Your answer must contain each line of the data, copied exactly.

Working data: Begin

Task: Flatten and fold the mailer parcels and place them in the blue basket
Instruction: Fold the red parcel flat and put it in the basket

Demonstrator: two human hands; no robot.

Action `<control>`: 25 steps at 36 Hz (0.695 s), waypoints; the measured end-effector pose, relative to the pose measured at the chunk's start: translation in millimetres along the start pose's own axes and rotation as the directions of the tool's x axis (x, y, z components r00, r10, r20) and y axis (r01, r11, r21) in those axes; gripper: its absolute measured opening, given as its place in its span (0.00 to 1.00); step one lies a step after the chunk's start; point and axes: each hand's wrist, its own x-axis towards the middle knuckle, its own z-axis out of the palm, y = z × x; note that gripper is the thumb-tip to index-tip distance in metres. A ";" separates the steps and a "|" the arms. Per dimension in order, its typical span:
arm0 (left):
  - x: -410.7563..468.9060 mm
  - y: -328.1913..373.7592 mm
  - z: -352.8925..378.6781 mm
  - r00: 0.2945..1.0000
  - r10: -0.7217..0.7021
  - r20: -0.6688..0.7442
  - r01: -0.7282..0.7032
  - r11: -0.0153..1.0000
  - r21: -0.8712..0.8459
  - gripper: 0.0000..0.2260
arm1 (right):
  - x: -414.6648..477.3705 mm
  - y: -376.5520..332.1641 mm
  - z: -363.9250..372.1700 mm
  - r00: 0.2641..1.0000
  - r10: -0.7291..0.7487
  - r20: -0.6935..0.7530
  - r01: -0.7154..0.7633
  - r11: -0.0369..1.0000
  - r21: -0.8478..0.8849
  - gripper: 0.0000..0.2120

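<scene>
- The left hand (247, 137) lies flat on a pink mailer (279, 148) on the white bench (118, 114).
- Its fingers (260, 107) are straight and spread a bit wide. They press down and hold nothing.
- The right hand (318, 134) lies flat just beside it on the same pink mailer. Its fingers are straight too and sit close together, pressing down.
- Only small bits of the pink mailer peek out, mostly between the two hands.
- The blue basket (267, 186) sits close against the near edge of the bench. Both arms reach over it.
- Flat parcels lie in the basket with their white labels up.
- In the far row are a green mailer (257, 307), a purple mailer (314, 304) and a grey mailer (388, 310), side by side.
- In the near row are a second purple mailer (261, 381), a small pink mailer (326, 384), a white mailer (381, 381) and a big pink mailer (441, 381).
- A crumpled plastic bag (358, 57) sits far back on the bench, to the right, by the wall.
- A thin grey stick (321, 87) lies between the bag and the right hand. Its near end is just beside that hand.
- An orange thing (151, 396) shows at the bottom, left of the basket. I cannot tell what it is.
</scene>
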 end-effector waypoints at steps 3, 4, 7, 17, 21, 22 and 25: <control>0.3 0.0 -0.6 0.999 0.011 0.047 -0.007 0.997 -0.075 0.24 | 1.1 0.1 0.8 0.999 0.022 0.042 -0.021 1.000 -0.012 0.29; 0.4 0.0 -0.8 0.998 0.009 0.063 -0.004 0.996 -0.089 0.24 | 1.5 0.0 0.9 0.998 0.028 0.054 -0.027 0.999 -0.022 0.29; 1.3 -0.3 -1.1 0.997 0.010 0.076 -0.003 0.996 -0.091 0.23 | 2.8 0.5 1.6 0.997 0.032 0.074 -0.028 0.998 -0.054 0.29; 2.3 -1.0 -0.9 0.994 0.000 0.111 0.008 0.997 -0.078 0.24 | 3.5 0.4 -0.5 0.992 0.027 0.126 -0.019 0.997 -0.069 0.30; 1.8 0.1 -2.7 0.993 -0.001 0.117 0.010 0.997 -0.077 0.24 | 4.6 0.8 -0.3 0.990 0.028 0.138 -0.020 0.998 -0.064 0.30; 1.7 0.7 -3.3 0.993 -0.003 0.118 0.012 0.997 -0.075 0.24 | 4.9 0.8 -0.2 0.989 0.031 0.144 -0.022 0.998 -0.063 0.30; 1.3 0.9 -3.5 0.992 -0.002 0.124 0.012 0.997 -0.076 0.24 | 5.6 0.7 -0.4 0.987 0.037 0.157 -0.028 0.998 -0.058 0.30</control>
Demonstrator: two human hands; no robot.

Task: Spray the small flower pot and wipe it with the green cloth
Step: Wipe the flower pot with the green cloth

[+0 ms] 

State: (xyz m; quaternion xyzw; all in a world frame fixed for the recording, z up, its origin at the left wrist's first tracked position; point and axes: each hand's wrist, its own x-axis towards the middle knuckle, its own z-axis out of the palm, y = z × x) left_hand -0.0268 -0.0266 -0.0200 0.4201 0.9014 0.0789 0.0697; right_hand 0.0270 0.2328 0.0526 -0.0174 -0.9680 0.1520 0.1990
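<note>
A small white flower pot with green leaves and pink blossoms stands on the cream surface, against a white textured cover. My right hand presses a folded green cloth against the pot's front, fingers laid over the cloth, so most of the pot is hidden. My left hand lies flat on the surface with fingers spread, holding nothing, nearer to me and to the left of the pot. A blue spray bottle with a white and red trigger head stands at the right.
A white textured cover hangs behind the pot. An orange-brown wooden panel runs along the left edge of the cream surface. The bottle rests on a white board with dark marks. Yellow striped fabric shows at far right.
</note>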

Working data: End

_Response to this task:_
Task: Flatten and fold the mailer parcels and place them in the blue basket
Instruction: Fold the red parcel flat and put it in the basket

Demonstrator: two human hands; no robot.

Action `<control>`: 25 steps at 36 Hz (0.695 s), waypoints; the measured end-effector pose, relative to the pose measured at the chunk's start: translation in millimetres along the start pose's own axes and rotation as the directions of the tool's x axis (x, y, z components r00, r10, r20) and y axis (r01, r11, r21) in those axes; gripper: its absolute measured opening, given as its place in its span (0.00 to 1.00); step one lies a step after the chunk's start; point and axes: each hand's wrist, its own x-axis towards the middle knuckle, its own z-axis out of the palm, y = z × x; note that gripper is the thumb-tip to index-tip distance in metres. A ";" separates the steps and a "|" the arms. Per dimension in order, its typical span:
arm0 (left):
  - x: -410.7563..468.9060 mm
  - y: -328.1913..373.7592 mm
  - z: -352.8925..378.6781 mm
  - r00: 0.2945..1.0000
  - r10: -0.7217..0.7021
  - r20: -0.6688..0.7442
  - r01: -0.7282..0.7032
  - r11: -0.0153..1.0000
  - r21: -0.8712..0.8459
  - gripper: 0.0000..0.2260
arm1 (right):
  - x: -414.6648..477.3705 mm
  - y: -376.5520..332.1641 mm
  - z: -363.9250..372.1700 mm
  - r00: 0.2641..1.0000
  - r10: -0.7291..0.7487
  - r20: -0.6935..0.7530
  - r01: -0.7154..0.7633
  - r11: -0.0369..1.0000
  - r21: -0.8478..0.8849
  - gripper: 0.0000..0.2120

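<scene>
- The left hand (247, 137) lies flat on a pink mailer (279, 148) on the white bench (118, 114).
- Its fingers (260, 107) are straight and spread a bit wide. They press down and hold nothing.
- The right hand (318, 134) lies flat just beside it on the same pink mailer. Its fingers are straight too and sit close together, pressing down.
- Only small bits of the pink mailer peek out, mostly between the two hands.
- The blue basket (267, 186) sits close against the near edge of the bench. Both arms reach over it.
- Flat parcels lie in the basket with their white labels up.
- In the far row are a green mailer (257, 307), a purple mailer (314, 304) and a grey mailer (388, 310), side by side.
- In the near row are a second purple mailer (261, 381), a small pink mailer (326, 384), a white mailer (381, 381) and a big pink mailer (441, 381).
- A crumpled plastic bag (358, 57) sits far back on the bench, to the right, by the wall.
- A thin grey stick (321, 87) lies between the bag and the right hand. Its near end is just beside that hand.
- An orange thing (151, 396) shows at the bottom, left of the basket. I cannot tell what it is.
</scene>
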 end-effector waypoints at steps 3, 4, 7, 17, 21, 22 and 25: <control>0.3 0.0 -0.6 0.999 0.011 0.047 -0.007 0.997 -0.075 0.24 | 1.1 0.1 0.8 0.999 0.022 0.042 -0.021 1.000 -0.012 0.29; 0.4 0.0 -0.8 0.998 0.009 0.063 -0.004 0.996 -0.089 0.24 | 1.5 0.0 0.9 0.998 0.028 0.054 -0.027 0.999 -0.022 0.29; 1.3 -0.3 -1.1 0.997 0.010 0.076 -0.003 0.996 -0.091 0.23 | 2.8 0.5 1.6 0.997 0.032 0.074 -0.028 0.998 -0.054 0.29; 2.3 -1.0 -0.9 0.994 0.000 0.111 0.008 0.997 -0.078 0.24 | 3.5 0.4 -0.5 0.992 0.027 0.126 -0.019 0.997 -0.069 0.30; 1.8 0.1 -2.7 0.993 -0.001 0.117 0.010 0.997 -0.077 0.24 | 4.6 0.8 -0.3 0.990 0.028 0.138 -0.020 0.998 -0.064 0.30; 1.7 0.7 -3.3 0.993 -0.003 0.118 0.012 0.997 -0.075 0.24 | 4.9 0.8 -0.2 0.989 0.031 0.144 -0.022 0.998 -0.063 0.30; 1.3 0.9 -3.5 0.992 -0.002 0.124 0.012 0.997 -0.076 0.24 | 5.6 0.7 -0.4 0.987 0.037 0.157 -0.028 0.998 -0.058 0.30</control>
Demonstrator: two human hands; no robot.

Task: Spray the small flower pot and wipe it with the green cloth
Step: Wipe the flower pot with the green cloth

[+0 ms] 

State: (xyz m; quaternion xyzw; all in a world frame fixed for the recording, z up, its origin at the left wrist's first tracked position; point and axes: each hand's wrist, its own x-axis towards the middle knuckle, its own z-axis out of the palm, y = z × x) left_hand -0.0268 -0.0266 -0.0200 0.4201 0.9014 0.0789 0.0697; right_hand 0.0270 0.2328 0.0526 -0.0174 -0.9680 0.1520 0.1990
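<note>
A small white flower pot with green leaves and pink blossoms stands on the cream surface, against a white textured cover. My right hand presses a folded green cloth against the pot's front, fingers laid over the cloth, so most of the pot is hidden. My left hand lies flat on the surface with fingers spread, holding nothing, nearer to me and to the left of the pot. A blue spray bottle with a white and red trigger head stands at the right.
A white textured cover hangs behind the pot. An orange-brown wooden panel runs along the left edge of the cream surface. The bottle rests on a white board with dark marks. Yellow striped fabric shows at far right.
</note>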

Nothing else is required to complete the exercise.